Leetcode 30. Substring with Concatenation of All Words
Difficulty 🔴 Hard
Tags Hash Table, String, Sliding Window

Description

You are given a string s and an array of strings words. All the strings of words are of the same length.

A concatenated string is a string that exactly contains all the strings of any permutation of words concatenated.

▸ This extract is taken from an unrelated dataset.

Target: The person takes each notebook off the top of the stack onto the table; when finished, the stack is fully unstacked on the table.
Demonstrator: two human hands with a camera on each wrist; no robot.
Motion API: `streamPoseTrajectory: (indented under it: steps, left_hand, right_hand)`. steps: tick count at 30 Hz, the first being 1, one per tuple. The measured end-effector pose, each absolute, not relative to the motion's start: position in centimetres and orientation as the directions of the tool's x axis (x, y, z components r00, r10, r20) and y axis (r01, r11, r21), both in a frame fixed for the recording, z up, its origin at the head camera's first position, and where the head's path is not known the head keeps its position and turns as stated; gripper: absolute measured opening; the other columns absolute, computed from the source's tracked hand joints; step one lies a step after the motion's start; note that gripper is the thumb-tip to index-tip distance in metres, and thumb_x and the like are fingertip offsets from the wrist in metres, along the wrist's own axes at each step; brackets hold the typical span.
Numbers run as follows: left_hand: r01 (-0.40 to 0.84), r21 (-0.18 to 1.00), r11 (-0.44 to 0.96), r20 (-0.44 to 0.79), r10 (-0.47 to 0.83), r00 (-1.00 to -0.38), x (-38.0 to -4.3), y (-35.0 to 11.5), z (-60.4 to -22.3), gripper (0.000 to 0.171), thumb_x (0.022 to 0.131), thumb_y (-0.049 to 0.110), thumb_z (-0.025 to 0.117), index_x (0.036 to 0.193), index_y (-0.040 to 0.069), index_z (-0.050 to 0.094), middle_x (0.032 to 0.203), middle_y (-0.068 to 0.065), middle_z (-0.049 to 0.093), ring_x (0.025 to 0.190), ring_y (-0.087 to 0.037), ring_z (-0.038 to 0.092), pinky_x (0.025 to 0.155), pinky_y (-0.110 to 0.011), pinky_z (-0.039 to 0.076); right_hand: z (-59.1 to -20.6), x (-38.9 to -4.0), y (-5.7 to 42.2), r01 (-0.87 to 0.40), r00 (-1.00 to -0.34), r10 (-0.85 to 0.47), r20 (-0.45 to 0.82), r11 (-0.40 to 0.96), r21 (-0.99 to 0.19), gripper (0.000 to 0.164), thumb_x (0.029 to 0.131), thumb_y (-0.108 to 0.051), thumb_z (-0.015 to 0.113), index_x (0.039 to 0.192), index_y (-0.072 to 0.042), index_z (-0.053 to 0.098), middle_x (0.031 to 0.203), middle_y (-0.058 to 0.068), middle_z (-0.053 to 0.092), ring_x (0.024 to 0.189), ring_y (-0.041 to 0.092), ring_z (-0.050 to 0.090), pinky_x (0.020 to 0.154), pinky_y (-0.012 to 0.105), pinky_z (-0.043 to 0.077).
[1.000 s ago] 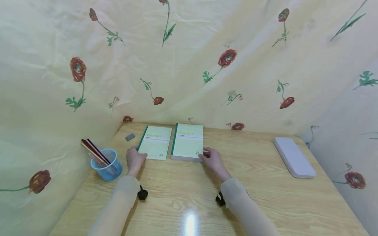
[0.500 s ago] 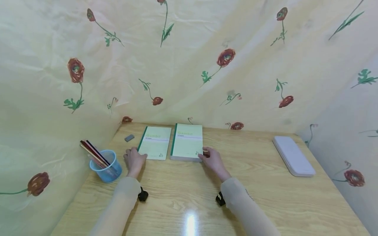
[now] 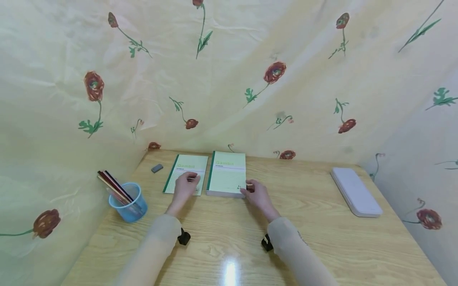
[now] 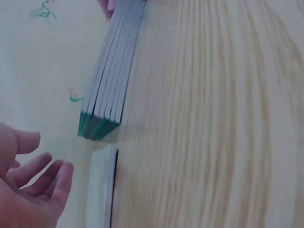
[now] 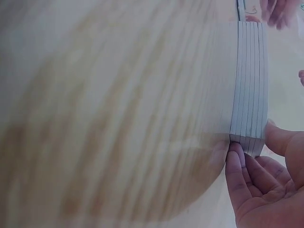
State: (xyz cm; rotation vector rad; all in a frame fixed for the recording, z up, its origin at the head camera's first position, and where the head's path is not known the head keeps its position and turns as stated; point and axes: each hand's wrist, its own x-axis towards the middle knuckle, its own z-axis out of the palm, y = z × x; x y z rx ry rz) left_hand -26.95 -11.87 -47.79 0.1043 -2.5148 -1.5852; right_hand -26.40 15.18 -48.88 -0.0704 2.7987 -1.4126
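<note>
Two piles of pale green Gambit notebooks with dark green spines lie at the back of the table. My left hand (image 3: 183, 191) is over the thin left notebook (image 3: 190, 160), fingers loosely bent and holding nothing. In the left wrist view, its fingers (image 4: 61, 187) are apart from the notebook's cover. My right hand (image 3: 260, 199) grips the near right corner of the thick notebook stack (image 3: 227, 171). The right wrist view shows the thumb (image 5: 280, 137) at the top cover and the other fingers against the edges of several stacked notebooks (image 5: 249, 80).
At the left stands a blue cup (image 3: 131, 210) with several pencils (image 3: 116, 186) leaning in it. A grey eraser (image 3: 157, 168) lies behind it. A white case (image 3: 356, 192) lies at the right of the wooden table (image 3: 214, 242). Flowered cloth (image 3: 229, 79) hangs behind.
My left hand has left the left edge of the thin notebook and moved right, over its cover. The right hand stays at the thick stack's corner.
</note>
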Motion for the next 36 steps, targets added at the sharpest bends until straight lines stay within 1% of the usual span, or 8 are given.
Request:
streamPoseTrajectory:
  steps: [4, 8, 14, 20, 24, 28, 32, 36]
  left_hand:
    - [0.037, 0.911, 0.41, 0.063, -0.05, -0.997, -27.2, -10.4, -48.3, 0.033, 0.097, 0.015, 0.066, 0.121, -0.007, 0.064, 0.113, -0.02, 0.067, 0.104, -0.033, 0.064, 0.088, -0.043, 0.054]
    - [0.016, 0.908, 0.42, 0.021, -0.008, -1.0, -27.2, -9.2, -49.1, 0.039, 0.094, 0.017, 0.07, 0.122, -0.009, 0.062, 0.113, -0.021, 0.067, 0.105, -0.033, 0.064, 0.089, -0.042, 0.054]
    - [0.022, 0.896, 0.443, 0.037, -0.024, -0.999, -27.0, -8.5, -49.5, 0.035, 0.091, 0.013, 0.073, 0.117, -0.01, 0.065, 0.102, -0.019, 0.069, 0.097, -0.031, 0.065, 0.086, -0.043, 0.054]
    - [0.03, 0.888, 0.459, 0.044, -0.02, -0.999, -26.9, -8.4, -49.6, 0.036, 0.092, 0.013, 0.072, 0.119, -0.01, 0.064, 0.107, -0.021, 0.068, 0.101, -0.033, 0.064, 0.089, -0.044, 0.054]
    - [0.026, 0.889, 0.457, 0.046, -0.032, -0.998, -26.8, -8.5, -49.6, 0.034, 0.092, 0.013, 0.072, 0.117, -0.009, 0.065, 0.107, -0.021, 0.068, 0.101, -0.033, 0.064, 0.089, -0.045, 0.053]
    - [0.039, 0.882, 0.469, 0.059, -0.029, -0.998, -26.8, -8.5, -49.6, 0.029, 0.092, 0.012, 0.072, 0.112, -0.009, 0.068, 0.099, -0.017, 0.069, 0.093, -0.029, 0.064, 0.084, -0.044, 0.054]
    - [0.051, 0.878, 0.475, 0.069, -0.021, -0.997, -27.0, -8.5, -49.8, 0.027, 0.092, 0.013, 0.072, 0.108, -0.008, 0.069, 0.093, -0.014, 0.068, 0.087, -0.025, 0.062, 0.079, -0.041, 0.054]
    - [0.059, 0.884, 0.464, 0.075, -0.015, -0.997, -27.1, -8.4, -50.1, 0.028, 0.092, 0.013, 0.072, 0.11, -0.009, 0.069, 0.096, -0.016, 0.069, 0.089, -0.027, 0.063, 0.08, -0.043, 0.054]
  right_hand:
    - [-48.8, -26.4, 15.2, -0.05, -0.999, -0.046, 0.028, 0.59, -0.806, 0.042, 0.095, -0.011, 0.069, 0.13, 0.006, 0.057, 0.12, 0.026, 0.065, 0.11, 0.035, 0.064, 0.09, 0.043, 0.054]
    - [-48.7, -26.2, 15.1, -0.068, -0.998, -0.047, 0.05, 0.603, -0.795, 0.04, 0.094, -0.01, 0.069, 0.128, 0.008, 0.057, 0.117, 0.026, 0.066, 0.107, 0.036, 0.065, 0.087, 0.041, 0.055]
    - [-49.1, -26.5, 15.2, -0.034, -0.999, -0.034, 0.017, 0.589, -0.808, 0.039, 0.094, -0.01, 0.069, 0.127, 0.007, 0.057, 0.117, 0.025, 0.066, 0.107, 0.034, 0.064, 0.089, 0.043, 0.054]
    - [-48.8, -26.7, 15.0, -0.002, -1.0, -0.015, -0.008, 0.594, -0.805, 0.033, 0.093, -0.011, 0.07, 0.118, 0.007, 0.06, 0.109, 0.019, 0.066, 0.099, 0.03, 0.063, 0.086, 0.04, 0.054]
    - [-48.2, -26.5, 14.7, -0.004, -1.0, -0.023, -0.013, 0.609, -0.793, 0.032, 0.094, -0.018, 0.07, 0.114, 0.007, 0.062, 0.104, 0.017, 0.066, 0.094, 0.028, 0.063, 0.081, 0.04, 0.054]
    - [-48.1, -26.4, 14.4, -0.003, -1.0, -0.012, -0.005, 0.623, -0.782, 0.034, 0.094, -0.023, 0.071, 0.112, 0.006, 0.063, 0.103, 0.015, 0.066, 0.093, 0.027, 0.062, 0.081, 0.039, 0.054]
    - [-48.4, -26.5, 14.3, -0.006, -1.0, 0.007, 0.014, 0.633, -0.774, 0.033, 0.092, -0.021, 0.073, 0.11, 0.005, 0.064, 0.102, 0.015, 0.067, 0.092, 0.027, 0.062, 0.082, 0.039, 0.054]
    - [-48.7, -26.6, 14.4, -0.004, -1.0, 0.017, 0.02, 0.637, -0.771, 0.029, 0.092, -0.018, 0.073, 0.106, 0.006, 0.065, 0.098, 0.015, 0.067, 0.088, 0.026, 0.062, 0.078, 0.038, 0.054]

Return an array of the starting indices of all the concatenated substrings in s. You can return the answer in any order.

Examples

Example 1:
Input: s = "barfoothefoobarman", words = ["foo","bar"]
Output: [0,9]
Explanation:
  s[0..5] = "barfoo" is a concatenation of ["bar","foo"] (a permutation of words)
  s[9..14] = "foobar" is a concatenation of ["foo","bar"] (a permutation of words)

Example 2:
Input: s = "wordgoodgoodgoodbestword", words = ["word","good","best","word"]
Output: []
Explanation:
  No substring of s is a concatenation of all words.

Example 3:
Input: s = "barfoofoobarthefoobarman", words = ["bar","foo","the"]
Output: [6,9,12]
Explanation:
  s[6..14]  = "foobarthe" is a concatenation of ["foo","bar","the"]
  s[9..17]  = "barthefoo" is a concatenation of ["bar","the","foo"]
  s[12..20] = "thefoobar" is a concatenation of ["the","foo","bar"]

Constraints

  • 1 <= s.length <= 10^4
  • 1 <= words.length <= 5000
  • 1 <= words[i].length <= 30
  • s and words[i] consist of lowercase English letters

Problem Breakdown

1. What is being asked?

Find all starting indices in s where a substring equals the concatenation of all words (in any order). Each word in words must be used exactly as many times as it appears (words can have duplicates).

2. What is the input?

Parameter Type Description
s string The string to search in
words string[] Array of equal-length words to concatenate

Important observations about the input: - All words have the same length — this is crucial for the algorithm - words may contain duplicates (Example 2: "word" appears twice) - The total concatenation length is len(words) * len(words[0])

3. What is the output?

  • A list of starting indices (integers)
  • Each index marks a position in s where a valid concatenation begins
  • The answer can be in any order
  • Return an empty list if no valid concatenation exists

4. Constraints analysis

Constraint Significance
s.length <= 10^4 O(n * m * wordLen) is feasible
words.length <= 5000 Total window can be up to 150,000 — but capped by s.length
words[i].length <= 30 Fixed word size enables chunked sliding window
All words same length Enables splitting into fixed-size chunks

5. Step-by-step example analysis

Example 1: s = "barfoothefoobarman", words = ["foo", "bar"]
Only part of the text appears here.